MR. WISE:  Commissioner Lehman, ladies and gentlemen, I am here
        representing myself and two ad hoc groups that have formed in the
        search room.  They were formed by what I will call the nuts and
        bolts guys that have to do the outside searching, somebody
        equivalent to the examining corps on the inside.  We are the liaison
        between the PTO and corporations, firms and individual inventors who
        don't want to come down here or can't come down here.  My address is
        6450 Georgetown Pike, McLean, Virginia, 22101.  I am representing
        not only myself, but these two ad hoc groups.  I'm not going to read
        the entire ad hoc group name, because it is rather long.  The first
        group is for having both the application as filed in the classified
        files as well as the OG notice section.  That is a second ad hoc
        group which is against imposition of access fees to obtain the file
        history or electronic equivalent thereof should you be peeped by an
        OG notice.  I might start out by using a very trite expression that,
        those who ignore history are bound to repeat it.  We may be about to
        do that.  I'll mention three different occasions where the Patent
        Office has started something and then backed off.  In 619OG258, back
        on 1/25/49, the Patent Office, then the Patent Office published a
        notice whereby you could publish abstracts of applications.  That
        went on for a while.  I'm not able to tell you exactly when it
        stopped, but I know now that maybe one in 250,000 documents in the
        office is an abstract only.  This will all be submitted with my
        written testimony on Friday.  So, they decided to go to what I'll
        call option two in the "Federal Register" notice, whereas we are
        requesting options two and three and then they backed off from
        option two later.  Later on, they decided to do the space
        requirements, which I'll address a little later.  We will take the
        jumbo patents and instead of giving you the jumbos, we will give you
        one sheet, which you can see throughout the Patent Office now.  But
        after several years of complaining, we told them that that just
        wasn't sufficient notice for search purposes.  So now, we have them
        up to a magnificent normally five sheets and depending on the
        particular application involved, sometimes more.  What they promise
        now to give us is the front sheet, the first two pages of
        specifications and all the claims.  The one I have in my hand has a
        total of seven pages, which it took to do that.  So, in both cases
        where the Patent Office was considering option two only, they have
        backed away from that.  The third situation I'll mention where they
        backed down -- that was in the early, primitive days of
        microcapture.  They had the machine tool arts on microfiche.
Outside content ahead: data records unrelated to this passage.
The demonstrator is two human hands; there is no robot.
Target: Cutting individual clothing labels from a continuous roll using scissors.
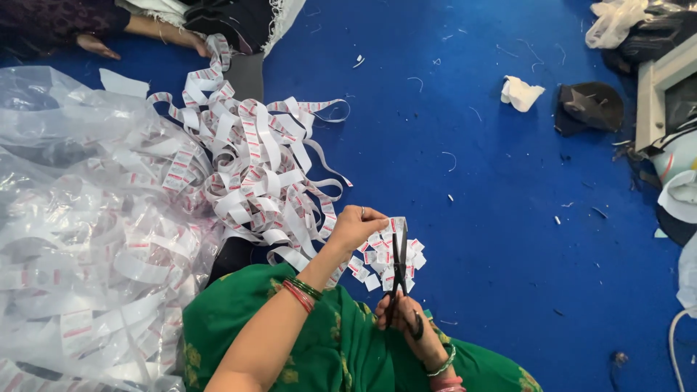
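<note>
My left hand (357, 225) pinches the end of a white label ribbon with red print (396, 224), holding it out over the blue floor. My right hand (406, 327) grips the handles of black scissors (398, 268), whose blades point up at the held ribbon end. Under the scissors lies a small pile of cut label pieces (377, 265). The ribbon runs back to a big tangled heap of label ribbon (250, 170) to my left. Green cloth (239, 312) covers my lap.
A large clear plastic bag (80, 218) full of ribbon fills the left side. Another person's hand (98, 46) rests on the floor at top left. A white cloth scrap (520, 93), a dark scrap (589, 107) and a pile of things lie at right.
</note>
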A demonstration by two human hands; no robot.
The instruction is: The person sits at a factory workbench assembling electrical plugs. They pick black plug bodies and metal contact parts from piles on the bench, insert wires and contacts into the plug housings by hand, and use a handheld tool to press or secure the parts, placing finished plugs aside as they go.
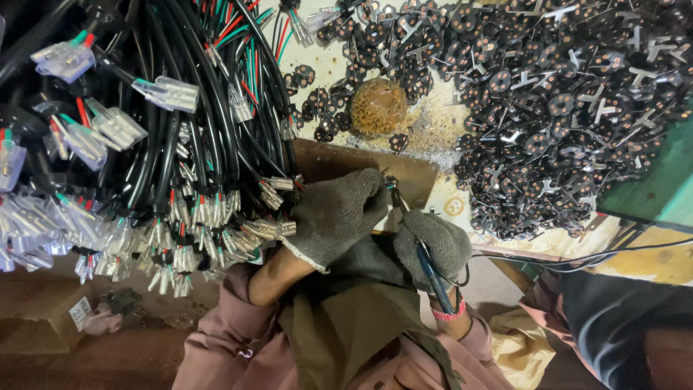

Within
        about two years of its institution, everybody knew that it was bad
        news.  Both in and out and the outside was as strong about trying to
        get rid of it as the inside, but it took about 15 years to get that
        microfiche back on paper and full copies of the patents, during
        which time we suffered through unreadable 'fiche and the like, I'm
        just suggesting that, we are at a point now where it is decision
        making time again if this legislation goes through.  Let's not
        repeat the same mistakes.  We have different search requirements
        than the corps on the outside. We have to do what are called
        infringement searches, which the examiners do not do.  We have to
        study claims.  I am submitting examples of three patents into the
        record which on their face would appear to relate only to apparatus.
        Here is one of them.  The first seven claims are to apparatus and
        the title is apparatus.  The claim made is a method.  If you give me
        one sheet with just what is on that one sheet, I'd never know there
        was a method claim in that.  The documentation classification system
        is based on claim disclosure.  The subclasses are formed by reading
        the claims in the active area at least and they are put in the
        subclasses based on claim disclosure.  Without that, we'd almost
        have to check every patent in some subclasses by taking the
        abstract, if it went that way and going to the file room or wherever
        to get the full disclosure, at least, as filed.  So, we're not
        asking beyond the as-filed in the classified files, but we do need
        that to be able to do our business.  Now, whenever I mention this
        around the corps and I see a lot of people every day, not only in
        the corps, but you gentlemen sometimes and others in the hierarchy,
        I get the answer, well, where are we going to put it.  I've worked a
        long time with the PTO on various problems and I have suggestions
        and we will submit that, as to where you can put it without
        involving any more floor space than you now have.  Another thing is
        that I think some people have overlooked.  If you publish an
        application and then it goes abandoned, it's still going to be prior
        art forever.  So, what we're talking about here, if my recollection
        is correct, you issue now about 65 percent and abandoned about 35. 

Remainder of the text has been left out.